**WHAT TO WORK ON**
Going down the listing below, print exactly each line from the one with "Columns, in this" up to and including the one with "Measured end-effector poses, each", and skip the rest.

**DATA FOR REVIEW**
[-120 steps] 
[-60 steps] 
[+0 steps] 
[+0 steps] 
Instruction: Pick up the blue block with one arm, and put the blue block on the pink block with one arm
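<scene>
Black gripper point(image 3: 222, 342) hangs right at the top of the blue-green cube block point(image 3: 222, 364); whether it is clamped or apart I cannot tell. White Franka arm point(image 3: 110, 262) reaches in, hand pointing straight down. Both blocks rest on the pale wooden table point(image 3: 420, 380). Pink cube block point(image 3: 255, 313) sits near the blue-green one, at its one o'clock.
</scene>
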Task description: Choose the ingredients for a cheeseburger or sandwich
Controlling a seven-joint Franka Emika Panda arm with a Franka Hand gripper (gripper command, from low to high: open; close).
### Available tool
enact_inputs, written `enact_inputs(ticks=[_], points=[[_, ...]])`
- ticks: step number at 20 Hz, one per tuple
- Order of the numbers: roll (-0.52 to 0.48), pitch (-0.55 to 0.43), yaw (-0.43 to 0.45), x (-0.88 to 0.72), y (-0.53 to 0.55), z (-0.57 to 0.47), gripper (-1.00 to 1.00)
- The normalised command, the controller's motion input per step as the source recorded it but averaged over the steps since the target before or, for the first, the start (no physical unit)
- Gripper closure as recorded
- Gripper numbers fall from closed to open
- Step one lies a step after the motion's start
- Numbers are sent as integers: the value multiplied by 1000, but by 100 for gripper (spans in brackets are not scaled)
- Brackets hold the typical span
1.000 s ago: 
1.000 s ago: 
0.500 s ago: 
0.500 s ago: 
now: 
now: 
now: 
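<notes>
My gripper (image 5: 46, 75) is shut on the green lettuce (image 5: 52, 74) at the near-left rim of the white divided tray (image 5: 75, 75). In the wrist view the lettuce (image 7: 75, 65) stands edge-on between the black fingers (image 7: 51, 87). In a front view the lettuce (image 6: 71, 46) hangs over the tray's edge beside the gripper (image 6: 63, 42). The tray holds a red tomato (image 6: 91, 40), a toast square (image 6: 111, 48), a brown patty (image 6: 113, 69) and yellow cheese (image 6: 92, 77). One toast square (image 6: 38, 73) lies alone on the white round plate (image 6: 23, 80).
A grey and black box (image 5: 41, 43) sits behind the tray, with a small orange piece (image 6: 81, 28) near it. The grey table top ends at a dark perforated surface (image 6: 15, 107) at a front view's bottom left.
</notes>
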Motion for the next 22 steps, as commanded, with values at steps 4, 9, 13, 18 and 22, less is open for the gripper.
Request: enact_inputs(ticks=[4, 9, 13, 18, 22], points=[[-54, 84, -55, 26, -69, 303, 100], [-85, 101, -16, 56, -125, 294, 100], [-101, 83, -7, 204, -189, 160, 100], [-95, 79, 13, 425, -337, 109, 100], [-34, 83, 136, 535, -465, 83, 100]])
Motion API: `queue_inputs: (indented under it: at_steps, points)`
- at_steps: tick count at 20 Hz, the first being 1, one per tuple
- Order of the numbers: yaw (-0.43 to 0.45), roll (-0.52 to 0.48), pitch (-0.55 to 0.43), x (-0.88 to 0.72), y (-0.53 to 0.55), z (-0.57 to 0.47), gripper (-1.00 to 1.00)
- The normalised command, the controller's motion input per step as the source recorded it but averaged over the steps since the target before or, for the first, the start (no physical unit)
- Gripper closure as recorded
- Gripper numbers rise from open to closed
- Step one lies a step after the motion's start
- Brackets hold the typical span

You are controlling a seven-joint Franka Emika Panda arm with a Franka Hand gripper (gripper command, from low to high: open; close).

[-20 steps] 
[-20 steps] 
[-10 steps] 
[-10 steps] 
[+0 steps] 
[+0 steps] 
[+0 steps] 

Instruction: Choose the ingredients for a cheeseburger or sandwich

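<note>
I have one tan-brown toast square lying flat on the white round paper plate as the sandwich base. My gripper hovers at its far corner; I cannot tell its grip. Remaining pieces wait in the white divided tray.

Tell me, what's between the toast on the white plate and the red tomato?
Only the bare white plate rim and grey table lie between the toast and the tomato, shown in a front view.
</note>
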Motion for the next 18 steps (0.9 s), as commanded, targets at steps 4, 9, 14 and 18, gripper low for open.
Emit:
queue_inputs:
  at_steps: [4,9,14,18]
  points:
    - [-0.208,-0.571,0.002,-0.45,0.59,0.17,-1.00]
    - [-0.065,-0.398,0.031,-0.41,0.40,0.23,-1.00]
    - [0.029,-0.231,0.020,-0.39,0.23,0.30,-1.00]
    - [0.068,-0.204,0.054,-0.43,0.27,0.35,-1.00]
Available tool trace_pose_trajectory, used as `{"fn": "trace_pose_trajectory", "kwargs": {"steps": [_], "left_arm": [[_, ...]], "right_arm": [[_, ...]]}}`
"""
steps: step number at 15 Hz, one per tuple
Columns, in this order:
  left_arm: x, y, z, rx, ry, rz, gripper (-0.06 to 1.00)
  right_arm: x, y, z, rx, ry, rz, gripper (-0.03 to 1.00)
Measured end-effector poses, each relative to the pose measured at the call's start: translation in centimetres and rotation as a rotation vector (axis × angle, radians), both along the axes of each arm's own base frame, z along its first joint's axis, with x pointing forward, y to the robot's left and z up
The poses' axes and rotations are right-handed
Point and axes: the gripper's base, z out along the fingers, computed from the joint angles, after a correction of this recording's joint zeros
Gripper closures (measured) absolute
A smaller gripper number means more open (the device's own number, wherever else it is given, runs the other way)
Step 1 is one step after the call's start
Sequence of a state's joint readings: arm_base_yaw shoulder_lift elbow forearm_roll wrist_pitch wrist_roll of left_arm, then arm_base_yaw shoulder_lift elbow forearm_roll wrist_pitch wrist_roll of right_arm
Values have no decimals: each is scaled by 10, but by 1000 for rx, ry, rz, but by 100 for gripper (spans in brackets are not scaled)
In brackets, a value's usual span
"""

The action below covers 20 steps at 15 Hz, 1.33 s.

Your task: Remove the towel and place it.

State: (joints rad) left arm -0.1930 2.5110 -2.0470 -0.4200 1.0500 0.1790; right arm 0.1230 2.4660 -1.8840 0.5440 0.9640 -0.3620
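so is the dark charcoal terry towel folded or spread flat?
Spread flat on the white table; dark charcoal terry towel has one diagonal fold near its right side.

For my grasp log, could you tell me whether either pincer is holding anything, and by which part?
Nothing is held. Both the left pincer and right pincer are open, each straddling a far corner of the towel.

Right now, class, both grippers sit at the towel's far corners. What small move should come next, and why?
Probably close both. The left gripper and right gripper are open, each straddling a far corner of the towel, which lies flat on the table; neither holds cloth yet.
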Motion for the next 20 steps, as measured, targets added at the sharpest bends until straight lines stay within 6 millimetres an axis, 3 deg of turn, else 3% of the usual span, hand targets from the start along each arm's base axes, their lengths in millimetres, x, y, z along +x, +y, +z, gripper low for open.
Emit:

**ANSWER BELOW**
Columns, in this order:
  left_arm: x, y, z, rx, ry, rz, gripper (-0.06 to 1.00)
  right_arm: x, y, z, rx, ry, rz, gripper (-0.03 to 1.00)
Measured end-effector poses, each relative to the pose measured at the call's start: translation in centimetres and rotation as a rotation vector (axis × angle, radians), both along the axes of each arm's own base frame, z along its first joint's axis, with x pointing forward, y to the robot's left and z up

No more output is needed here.